Pressemitteilung vom Flüchtlingsrat LSA, 3. November 2016
Zivilgesellschaftliche Organisationen und Einzelpersonen appellieren an die Landesregierung, keine weiteren Einschränkungen der Freizügigkeit für anerkannte Flüchtlinge zu beschließen
Mit dem sogenannten Integrationsgesetz ist am 6.8.2016 auch die darin enthaltene Wohnsitzregelung in Kraft getreten. Danach sollen anerkannte Geflüchtete für drei Jahre in dem Bundesland wohnen müssen, dem sie zur Durchführung ihrer Asylverfahren zugeteilt wurden. Die Rechtslage ist eindeutig: Art. 26 der Genfer Flüchtlingskonvention (GFK) sichert anerkannten Flüchtlingen das Recht auf Freizügigkeit zu und gemäß Art. 23 der GFK dürfen Staaten in der öffentlichen Fürsorge keinen Unterschied zwischen Flüchtlingen und ihren Staatsangehörigen machen. Beide Artikel werden durch Wohnsitzauflagen verletzt, gemäß dem Motto: „Meine Freiheit: Ja, Deine Freiheit: Nein!“
Trotz des Verstoßes gegen internationales sowie europäisches Recht und trotz ihrer integrationspolitischen Unsinnigkeit ist die Wohnsitzauflage bezogen auf die Bundesländer zunächst Fakt. Das Land Sachsen-Anhalt kann es bei dieser massiven Beschneidung der Freiheitsrechte belassen. Es steht den Ländern frei, durch eine Landesregelung weitere Einschränkungen vorzunehmen oder davon abzusehen.
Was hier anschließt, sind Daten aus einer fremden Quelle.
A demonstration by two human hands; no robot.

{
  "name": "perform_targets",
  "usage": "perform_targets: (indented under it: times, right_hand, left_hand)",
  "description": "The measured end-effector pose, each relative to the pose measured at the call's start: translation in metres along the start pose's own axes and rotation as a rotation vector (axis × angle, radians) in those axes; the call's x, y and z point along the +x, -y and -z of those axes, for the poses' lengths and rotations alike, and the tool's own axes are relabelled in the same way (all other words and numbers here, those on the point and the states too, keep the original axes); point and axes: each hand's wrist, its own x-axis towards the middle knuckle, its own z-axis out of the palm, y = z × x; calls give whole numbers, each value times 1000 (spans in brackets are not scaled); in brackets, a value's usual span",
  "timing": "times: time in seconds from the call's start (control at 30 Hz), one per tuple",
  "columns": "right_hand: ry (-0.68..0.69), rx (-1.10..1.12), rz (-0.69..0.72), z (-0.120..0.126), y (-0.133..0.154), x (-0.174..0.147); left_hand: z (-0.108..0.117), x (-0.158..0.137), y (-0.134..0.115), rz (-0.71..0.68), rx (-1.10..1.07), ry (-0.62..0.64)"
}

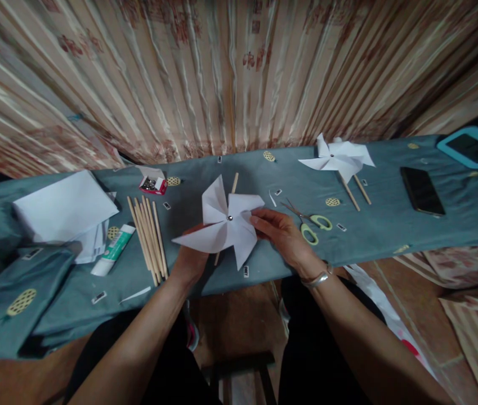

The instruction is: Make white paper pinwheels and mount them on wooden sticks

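A white paper pinwheel (215,233) faces up at me over the middle of the table. A shiny round pin fixes its centre to a thin wooden stick (235,183), whose two ends show past the paper. My left hand (194,256) is behind the lower left blade, closed around the stick side, its fingertips hidden by the paper. With thumb and fingers, my right hand (278,230) pinches the right-hand blade. Just right of that hand lie scissors (315,222) with green handles, their blades apart.
Several wooden sticks (146,236), a glue tube (113,250), a red box of pins (153,183) and white paper sheets (65,205) lie left. Further right are finished-looking pinwheels (340,157), a black phone (422,191) and a blue-framed tablet (473,147). A curtain (222,84) hangs behind.
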Motion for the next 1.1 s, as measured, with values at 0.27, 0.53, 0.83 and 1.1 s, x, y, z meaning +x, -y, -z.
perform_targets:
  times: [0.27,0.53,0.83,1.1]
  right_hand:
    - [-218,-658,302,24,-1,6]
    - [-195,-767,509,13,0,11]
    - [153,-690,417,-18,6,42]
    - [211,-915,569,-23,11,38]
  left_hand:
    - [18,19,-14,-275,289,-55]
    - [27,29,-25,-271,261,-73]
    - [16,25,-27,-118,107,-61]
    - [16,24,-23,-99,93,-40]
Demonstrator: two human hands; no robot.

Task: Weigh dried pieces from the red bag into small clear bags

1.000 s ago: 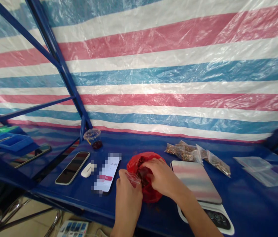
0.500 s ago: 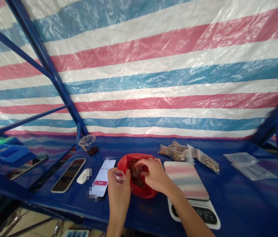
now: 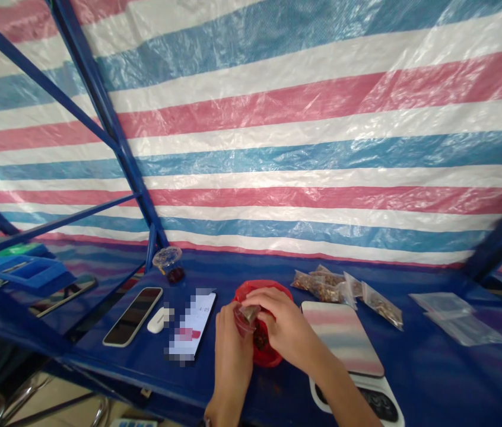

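Note:
My left hand is closed on a small clear plastic bag, its mouth held up at the left side of the red plastic bag. My right hand is closed around a small see-through cup with brownish contents, partly hidden by the fingers. The cup is at the mouth of the clear bag; whether it is inside cannot be made out. Dark reddish-brown dried pieces lie in the open red bag beneath my hands.
Right of the red bag stands a kitchen scale, with several filled zip bags behind it. Flat zip bags lie farther right. On the left are a lit phone, a white case, a dark phone and a lidded cup.
My right hand has lifted the small cup out of the red bag and brought it left to the clear bag. My left hand has moved right, closer to it. The view has shifted slightly.

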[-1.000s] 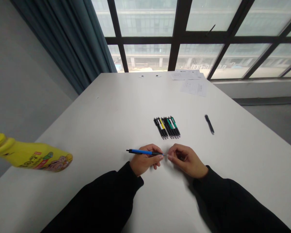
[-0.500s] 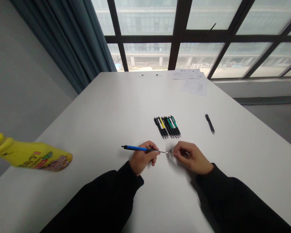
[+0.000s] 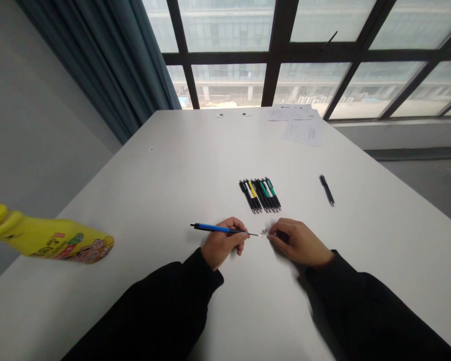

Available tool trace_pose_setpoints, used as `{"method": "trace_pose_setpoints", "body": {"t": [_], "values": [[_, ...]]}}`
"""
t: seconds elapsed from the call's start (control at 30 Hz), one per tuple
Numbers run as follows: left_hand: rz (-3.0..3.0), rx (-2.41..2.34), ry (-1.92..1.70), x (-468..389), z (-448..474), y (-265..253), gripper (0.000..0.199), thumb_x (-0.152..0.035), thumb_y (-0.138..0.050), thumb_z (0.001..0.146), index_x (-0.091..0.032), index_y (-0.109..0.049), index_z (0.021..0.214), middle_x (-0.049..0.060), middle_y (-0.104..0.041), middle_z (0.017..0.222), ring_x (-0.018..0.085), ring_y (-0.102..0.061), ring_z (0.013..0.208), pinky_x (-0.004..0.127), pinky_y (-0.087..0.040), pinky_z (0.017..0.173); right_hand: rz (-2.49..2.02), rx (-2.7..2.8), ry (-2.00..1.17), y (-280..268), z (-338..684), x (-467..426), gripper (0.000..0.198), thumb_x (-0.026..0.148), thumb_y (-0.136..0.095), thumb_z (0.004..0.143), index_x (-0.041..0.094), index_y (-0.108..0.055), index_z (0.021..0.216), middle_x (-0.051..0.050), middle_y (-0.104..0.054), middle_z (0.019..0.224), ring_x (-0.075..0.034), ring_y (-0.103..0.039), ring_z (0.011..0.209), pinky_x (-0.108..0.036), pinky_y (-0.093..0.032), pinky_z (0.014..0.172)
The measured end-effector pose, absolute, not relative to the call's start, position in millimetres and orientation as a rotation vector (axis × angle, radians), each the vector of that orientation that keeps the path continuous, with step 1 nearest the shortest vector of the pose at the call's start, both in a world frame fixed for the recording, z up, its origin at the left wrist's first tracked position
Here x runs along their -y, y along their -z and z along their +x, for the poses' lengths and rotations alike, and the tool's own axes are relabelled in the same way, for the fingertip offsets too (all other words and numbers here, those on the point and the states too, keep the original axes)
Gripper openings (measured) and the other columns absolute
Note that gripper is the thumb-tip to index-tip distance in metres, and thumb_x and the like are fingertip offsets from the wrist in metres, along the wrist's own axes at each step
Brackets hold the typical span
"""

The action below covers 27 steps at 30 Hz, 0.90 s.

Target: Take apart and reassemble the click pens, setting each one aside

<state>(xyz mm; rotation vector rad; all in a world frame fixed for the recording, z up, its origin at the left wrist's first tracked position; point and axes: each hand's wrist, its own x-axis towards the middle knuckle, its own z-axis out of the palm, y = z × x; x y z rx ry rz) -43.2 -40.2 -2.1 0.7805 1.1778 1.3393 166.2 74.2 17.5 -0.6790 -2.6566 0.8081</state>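
Note:
My left hand is closed around a blue and black ballpoint pen, held nearly level with its button end to the left. A thin bare refill sticks out of the pen's right end, with no tip cone around it. Just right of the refill's point, my right hand has thumb and forefinger pinched together low over the table. Whatever lies between those fingertips is too small to name. Beside them are tiny shiny pieces, whose kind I cannot make out.
A row of several pens lies beyond my hands on the white table. One black pen lies apart to the right. A yellow bottle is at the left. Paper sheets lie at the far edge by the window.
My right hand's fingers have drawn closer together, near the refill's point. The left hand still holds the pen almost unmoved. The whole view has shifted slightly.

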Motion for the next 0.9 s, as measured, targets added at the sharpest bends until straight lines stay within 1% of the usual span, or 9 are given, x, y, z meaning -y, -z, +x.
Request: {"method": "trace_pose_setpoints", "body": {"t": [0.23, 0.43, 0.77, 0.9], "values": [[0.792, -1.208, -1.321, 40.6, -43.1, 0.0, 0.018, -0.026, -0.072, 0.074, -0.015, -0.059, 0.081, -0.003, -0.06, 0.053, 0.007, -0.048, 0.042, 0.019, -0.034, 0.043, -0.713, 2.644, -0.776, -18.4, 166.1, -74.1, 0.014, 0.027, -0.06, 0.091, 0.016, -0.069, 0.09, -0.006, -0.065, 0.08, -0.019, -0.059, 0.071, -0.031, -0.045, 0.066], [0.772, -1.218, -1.315, 40.4, -41.6, -4.2, 0.02, -0.027, -0.073, 0.072, -0.015, -0.058, 0.079, -0.003, -0.059, 0.052, 0.008, -0.048, 0.042, 0.019, -0.035, 0.044, -0.682, 2.608, -0.807, -18.4, 165.8, -74.2, 0.014, 0.025, -0.059, 0.092, 0.017, -0.07, 0.09, -0.007, -0.068, 0.082, -0.019, -0.061, 0.074, -0.032, -0.047, 0.07], [0.77, -1.214, -1.316, 40.2, -42.2, -0.1, 0.021, -0.028, -0.073, 0.073, -0.015, -0.059, 0.079, -0.003, -0.059, 0.054, 0.007, -0.049, 0.043, 0.019, -0.036, 0.043, -0.698, 2.63, -0.784, -17.5, 166.9, -75.7, 0.014, 0.026, -0.059, 0.092, 0.017, -0.069, 0.09, -0.007, -0.067, 0.082, -0.02, -0.061, 0.073, -0.032, -0.047, 0.069], [0.8, -1.217, -1.303, 40.0, -42.7, 1.2, 0.026, -0.031, -0.077, 0.072, -0.015, -0.059, 0.082, -0.002, -0.061, 0.056, 0.008, -0.051, 0.044, 0.019, -0.038, 0.044, -0.634, 2.581, -0.737, -20.6, 169.6, -73.1, 0.016, 0.029, -0.058, 0.093, 0.018, -0.069, 0.098, -0.007, -0.064, 0.083, -0.019, -0.06, 0.073, -0.032, -0.047, 0.069]]}}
Mit einem offenen Brief fordern Initiativen, Organisationen und Einzelpersonen die Landesregierung deshalb auf, keine weiteren Einschränkungen durch Wohnsitzauflagen innerhalb Sachsen-Anhalts vorzunehmen.
„Viele Initiativen und Einzelpersonen, die sich für das Ankommen geflüchteter Menschen und ein solidarisches Miteinander in Sachsen-Anhalt engagieren, lehnen die Wohnsitzauflagen ab. Statt Sanktionen und Auflagen braucht es mehr finanzielle und ideelle Unterstützung, damit Integration und ein gutes Zusammenleben aller gelingen kann.“, so Stefanie Mürbe, Sprecherin des Flüchtlingsrates Sachsen-Anhalt.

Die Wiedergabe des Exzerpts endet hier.